What is required => Using the entries that follow, transcribe only the lines from the line with "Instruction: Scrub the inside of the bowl" to the line with "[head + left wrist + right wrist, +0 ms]", both included, exactly as they stand and without pictures.

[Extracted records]
★ ★ ★ ★ ★

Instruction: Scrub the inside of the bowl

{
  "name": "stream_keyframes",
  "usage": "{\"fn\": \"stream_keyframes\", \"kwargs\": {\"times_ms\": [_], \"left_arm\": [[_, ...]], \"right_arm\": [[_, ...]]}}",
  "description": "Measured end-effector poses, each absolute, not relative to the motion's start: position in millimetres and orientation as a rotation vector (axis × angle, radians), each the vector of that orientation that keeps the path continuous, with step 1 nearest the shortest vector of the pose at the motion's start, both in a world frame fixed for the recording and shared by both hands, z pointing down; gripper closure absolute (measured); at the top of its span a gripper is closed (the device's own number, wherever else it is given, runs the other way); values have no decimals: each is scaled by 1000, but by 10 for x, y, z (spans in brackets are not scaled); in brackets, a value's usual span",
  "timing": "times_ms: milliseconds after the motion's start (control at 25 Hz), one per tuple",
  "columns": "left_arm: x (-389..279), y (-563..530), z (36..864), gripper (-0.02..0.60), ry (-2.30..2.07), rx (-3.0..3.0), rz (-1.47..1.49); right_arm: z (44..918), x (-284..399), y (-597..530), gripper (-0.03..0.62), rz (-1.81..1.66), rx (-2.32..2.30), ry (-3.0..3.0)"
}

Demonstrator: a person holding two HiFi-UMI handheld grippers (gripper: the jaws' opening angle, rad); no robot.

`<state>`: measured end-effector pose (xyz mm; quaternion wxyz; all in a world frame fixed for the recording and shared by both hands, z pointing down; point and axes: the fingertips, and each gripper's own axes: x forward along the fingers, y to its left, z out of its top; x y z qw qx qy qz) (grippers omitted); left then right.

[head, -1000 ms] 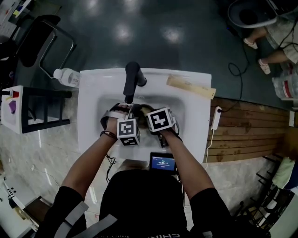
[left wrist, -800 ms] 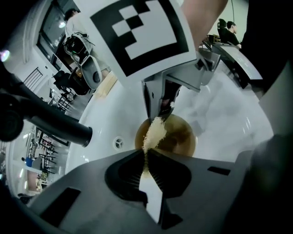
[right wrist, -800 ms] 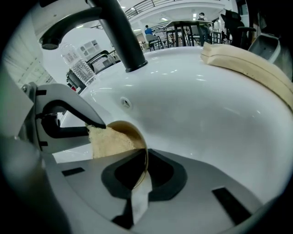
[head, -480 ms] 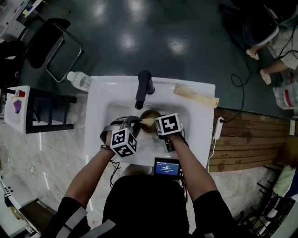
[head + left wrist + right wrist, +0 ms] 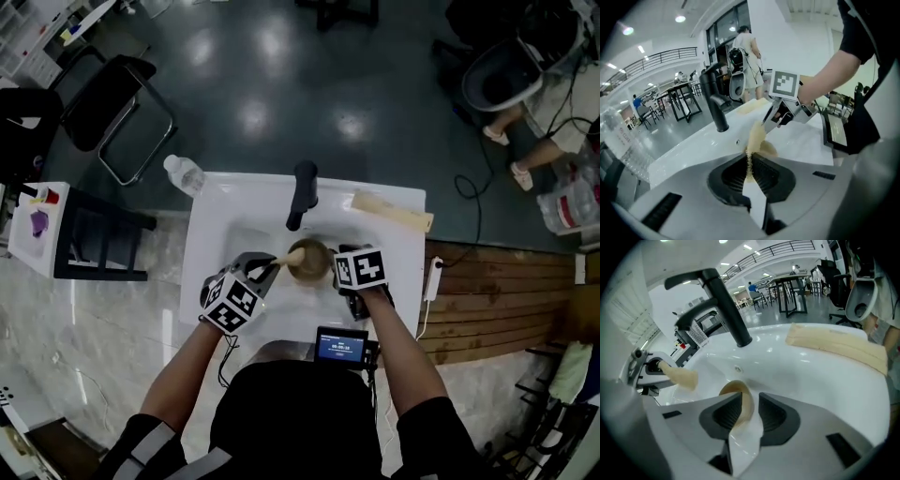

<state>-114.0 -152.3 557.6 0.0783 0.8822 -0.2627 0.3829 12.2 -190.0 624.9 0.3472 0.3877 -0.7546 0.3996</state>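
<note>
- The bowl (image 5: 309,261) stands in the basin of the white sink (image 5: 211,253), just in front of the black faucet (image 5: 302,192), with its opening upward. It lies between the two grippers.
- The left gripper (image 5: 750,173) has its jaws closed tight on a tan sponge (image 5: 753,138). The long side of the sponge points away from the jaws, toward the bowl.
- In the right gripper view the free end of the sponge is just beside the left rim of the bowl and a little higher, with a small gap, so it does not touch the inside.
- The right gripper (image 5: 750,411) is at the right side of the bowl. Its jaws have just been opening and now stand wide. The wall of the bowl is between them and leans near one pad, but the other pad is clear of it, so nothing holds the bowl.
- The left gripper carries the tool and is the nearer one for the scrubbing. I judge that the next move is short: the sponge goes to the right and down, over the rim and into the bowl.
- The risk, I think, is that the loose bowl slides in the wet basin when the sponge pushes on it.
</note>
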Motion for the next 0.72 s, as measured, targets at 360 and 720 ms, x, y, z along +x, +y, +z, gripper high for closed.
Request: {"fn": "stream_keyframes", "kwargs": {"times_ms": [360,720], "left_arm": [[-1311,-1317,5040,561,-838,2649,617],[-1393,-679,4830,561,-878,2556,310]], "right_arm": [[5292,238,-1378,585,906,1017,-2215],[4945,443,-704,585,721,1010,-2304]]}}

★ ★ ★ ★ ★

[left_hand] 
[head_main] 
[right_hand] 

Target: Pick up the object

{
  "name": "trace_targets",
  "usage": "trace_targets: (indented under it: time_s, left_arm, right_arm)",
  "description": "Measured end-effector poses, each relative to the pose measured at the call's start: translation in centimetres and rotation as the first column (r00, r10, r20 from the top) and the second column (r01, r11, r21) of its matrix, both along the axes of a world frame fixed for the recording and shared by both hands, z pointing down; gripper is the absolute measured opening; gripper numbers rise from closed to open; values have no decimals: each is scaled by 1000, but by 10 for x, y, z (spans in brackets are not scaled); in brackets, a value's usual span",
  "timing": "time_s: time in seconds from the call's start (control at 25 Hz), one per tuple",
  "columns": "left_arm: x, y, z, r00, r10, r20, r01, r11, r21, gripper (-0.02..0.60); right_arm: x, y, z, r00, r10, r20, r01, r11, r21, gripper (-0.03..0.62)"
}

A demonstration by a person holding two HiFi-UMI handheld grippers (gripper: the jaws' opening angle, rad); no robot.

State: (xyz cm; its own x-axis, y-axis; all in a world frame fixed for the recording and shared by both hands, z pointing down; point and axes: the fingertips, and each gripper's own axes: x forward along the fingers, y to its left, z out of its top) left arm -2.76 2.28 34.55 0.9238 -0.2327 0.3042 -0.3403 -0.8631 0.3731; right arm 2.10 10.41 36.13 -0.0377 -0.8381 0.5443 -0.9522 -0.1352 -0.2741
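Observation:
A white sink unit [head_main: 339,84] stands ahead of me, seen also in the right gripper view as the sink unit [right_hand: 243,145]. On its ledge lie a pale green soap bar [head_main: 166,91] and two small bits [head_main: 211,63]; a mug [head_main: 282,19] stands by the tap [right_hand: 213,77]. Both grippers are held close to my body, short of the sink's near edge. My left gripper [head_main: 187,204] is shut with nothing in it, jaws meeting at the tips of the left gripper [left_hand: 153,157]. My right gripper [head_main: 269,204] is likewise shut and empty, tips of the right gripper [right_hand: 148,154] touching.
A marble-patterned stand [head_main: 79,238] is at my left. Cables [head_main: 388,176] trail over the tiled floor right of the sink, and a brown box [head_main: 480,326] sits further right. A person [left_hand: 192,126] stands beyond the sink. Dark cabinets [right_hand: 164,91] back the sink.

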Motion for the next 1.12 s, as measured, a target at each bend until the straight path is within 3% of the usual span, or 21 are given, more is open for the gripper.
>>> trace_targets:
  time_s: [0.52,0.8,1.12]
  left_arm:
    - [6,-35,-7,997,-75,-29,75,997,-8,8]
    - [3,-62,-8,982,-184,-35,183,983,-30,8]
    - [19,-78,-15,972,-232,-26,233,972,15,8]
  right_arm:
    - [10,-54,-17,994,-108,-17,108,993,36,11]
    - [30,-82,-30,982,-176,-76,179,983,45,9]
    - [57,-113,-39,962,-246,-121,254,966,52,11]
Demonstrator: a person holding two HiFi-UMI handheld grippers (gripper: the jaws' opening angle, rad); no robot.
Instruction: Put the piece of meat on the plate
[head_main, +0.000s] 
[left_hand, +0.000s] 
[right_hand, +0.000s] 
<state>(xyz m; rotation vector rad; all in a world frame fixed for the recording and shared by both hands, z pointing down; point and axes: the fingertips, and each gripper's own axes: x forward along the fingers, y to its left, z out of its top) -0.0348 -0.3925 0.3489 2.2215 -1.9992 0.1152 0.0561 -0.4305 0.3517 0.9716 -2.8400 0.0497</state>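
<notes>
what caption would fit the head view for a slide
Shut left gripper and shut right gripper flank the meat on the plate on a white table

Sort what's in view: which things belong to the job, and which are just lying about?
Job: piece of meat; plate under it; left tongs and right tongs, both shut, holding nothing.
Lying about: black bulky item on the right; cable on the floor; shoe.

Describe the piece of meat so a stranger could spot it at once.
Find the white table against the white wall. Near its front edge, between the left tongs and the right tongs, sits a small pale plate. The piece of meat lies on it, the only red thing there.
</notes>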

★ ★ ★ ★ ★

Task output =>
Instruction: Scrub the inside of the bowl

{
  "name": "stream_keyframes",
  "usage": "{\"fn\": \"stream_keyframes\", \"kwargs\": {\"times_ms\": [_], \"left_arm\": [[_, ...]], \"right_arm\": [[_, ...]]}}",
  "description": "Measured end-effector poses, each absolute, not relative to the motion's start: position in millimetres and orientation as a rotation vector (axis × angle, radians), each the vector of that orientation that keeps the path continuous, with step 1 nearest the shortest vector of the pose at the motion's start, both in a world frame fixed for the recording and shared by both hands, z pointing down; gripper closure absolute (measured); at the top of its span a gripper is closed (the device's own number, wherever else it is given, runs the other way); values have no decimals: each is scaled by 1000, but by 10 for x, y, z (spans in brackets are not scaled); in brackets, a value's usual span",
  "timing": "times_ms: milliseconds after the motion's start (control at 25 Hz), one per tuple",
  "columns": "left_arm: x (-389..279), y (-563..530), z (36..864), gripper (-0.02..0.60), ry (-2.30..2.07), rx (-3.0..3.0), rz (-1.47..1.49); right_arm: z (44..918), x (-284..399), y (-597..530), gripper (-0.03..0.62), rz (-1.81..1.66), rx (-2.32..2.30), ry (-3.0..3.0)"
}

Demonstrator: a person holding two HiFi-UMI handheld grippers (gripper: the jaws' opening angle, rad); no robot.

`<state>`: measured end-effector pose (xyz mm; quaternion wxyz; all in a world frame fixed for the recording and shared by both hands, z pointing down; point and axes: the fingertips, and each gripper's own axes: x forward along the fingers, y to its left, z out of its top; x y z qw qx qy qz) (grippers omitted); left then right.

[head, -1000 ms] 
[left wrist, -800 ms] 
[right wrist, -800 ms] 
[head, -480 ms] 
[head + left wrist + right wrist, +0 ms] 

Nothing further is required for this answer.